-- WHAT THE TASK ASKS --
For the entries that follow, restate word for word the line containing "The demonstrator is", the line containing "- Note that", and every line that lies between them.

-- RECORDS SHOWN --
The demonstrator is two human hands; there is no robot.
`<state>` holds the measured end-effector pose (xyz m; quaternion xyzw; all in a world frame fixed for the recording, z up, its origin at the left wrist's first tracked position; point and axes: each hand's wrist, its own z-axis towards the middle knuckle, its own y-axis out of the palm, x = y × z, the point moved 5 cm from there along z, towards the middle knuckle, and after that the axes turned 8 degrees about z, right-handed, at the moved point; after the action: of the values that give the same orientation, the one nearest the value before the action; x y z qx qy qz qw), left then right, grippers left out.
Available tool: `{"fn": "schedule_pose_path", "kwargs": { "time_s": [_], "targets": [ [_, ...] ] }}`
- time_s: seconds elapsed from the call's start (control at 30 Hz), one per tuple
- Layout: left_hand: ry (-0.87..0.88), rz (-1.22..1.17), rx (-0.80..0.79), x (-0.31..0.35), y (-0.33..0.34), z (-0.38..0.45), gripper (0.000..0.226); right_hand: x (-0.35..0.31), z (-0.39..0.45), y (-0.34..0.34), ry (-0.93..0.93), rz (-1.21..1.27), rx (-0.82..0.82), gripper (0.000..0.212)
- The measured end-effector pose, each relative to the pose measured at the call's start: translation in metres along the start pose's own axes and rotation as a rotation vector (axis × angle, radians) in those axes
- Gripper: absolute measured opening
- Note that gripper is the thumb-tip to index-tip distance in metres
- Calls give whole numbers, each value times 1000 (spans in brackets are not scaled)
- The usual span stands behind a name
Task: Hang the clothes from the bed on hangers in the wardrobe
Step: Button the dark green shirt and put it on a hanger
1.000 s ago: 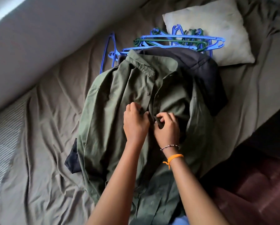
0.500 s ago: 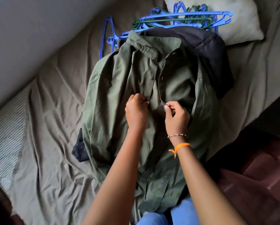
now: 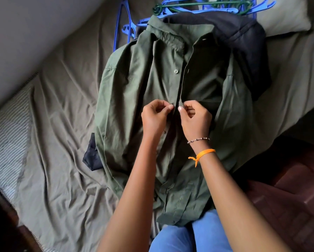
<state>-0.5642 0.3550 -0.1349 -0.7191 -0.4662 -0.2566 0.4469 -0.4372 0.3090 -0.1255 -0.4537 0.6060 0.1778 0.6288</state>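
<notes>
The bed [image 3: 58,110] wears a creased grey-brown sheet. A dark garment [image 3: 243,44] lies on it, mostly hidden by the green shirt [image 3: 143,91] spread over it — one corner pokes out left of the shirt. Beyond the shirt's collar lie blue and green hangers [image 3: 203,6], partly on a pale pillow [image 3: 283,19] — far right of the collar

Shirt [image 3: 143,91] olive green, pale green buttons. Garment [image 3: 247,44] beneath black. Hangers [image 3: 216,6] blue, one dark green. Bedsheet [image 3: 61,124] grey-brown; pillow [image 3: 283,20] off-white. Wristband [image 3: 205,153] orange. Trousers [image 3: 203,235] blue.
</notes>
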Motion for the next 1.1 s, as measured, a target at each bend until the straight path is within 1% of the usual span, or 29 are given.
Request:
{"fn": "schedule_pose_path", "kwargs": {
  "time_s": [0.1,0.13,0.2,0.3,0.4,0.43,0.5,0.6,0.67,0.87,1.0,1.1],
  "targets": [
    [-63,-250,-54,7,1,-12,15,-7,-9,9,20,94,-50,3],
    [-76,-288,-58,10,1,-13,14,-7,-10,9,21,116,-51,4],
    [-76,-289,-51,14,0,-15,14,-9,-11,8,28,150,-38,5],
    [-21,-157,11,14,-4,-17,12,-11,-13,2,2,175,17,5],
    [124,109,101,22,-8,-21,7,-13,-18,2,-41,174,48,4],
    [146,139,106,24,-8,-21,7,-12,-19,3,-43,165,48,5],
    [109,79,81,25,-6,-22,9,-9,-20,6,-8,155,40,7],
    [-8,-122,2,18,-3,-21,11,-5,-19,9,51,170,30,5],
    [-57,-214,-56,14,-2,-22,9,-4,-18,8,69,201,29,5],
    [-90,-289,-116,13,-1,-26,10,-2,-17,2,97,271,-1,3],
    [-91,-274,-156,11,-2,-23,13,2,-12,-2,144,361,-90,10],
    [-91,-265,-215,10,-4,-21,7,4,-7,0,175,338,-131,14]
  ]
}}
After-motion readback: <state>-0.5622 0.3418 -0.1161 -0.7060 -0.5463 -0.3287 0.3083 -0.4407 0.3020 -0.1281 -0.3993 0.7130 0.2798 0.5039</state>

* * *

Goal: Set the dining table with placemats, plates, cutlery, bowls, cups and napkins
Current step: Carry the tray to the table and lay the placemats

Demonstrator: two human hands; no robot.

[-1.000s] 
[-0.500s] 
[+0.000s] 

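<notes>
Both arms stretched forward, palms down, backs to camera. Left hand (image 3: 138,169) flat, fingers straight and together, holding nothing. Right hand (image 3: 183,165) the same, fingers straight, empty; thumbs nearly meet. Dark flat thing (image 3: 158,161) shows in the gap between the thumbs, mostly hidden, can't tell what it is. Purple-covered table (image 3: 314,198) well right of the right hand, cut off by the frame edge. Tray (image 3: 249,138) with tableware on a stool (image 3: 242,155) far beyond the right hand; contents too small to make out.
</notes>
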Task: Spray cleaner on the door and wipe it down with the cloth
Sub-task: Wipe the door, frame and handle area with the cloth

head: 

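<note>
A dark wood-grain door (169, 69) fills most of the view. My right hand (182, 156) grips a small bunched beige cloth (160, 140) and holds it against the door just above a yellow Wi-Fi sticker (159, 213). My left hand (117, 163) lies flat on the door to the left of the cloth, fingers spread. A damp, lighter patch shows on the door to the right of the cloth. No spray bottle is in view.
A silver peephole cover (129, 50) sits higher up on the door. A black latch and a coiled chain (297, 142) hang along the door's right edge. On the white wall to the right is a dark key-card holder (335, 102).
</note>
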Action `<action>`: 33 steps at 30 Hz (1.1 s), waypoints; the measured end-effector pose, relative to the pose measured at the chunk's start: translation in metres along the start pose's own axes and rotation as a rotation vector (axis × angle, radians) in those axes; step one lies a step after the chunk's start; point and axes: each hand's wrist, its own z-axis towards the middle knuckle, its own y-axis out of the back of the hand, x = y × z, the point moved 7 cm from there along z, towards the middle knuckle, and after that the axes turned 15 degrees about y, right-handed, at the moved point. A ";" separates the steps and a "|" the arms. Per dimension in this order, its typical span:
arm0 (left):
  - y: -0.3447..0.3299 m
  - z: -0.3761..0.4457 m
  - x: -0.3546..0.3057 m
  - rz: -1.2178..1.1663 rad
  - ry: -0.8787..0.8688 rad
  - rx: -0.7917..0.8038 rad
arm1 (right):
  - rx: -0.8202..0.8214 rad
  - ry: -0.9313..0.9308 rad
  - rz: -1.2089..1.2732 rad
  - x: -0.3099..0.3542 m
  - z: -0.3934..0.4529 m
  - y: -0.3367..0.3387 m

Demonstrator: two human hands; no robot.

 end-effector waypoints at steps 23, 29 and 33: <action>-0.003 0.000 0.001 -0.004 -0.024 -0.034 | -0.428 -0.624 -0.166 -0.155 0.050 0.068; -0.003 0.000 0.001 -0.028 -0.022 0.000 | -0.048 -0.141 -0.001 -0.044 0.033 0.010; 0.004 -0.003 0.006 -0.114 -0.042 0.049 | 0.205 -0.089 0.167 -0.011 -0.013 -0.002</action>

-- EXERCISE RESULT --
The demonstrator is two human hands; there is no robot.
`<state>` holds the measured end-effector pose (xyz m; quaternion xyzw; all in a world frame fixed for the recording, z up, its origin at the left wrist's first tracked position; point and axes: each hand's wrist, its own z-axis towards the middle knuckle, its own y-axis out of the palm, x = y × z, the point moved 5 cm from there along z, towards the middle knuckle, and after that the axes turned 8 degrees about z, right-handed, at the moved point; after the action: of the values that give the same orientation, the one nearest the value before the action; x y z qx qy qz qw), left then right, grippers left out.
Available tool: `{"fn": "schedule_pose_path", "kwargs": { "time_s": [_], "targets": [ [_, ...] ] }}`
- time_s: seconds elapsed from the call's start (control at 30 Hz), one per tuple
- Layout: left_hand: ry (-0.87..0.88), rz (-1.22..1.17), rx (-0.80..0.79), x (-0.31..0.35), y (-0.33..0.34), z (-0.38..0.45), gripper (0.000..0.226); right_hand: x (-0.35..0.31), z (-0.39..0.45), y (-0.34..0.34), ry (-0.93..0.93), rz (-1.21..1.27), rx (-0.82..0.82), gripper (0.000..0.212)
- The measured end-effector pose, each relative to the pose measured at the call's start: translation in metres along the start pose's own axes and rotation as a rotation vector (axis × angle, radians) in those axes
- Gripper: absolute measured opening
- Note that gripper is the thumb-tip to index-tip distance in metres

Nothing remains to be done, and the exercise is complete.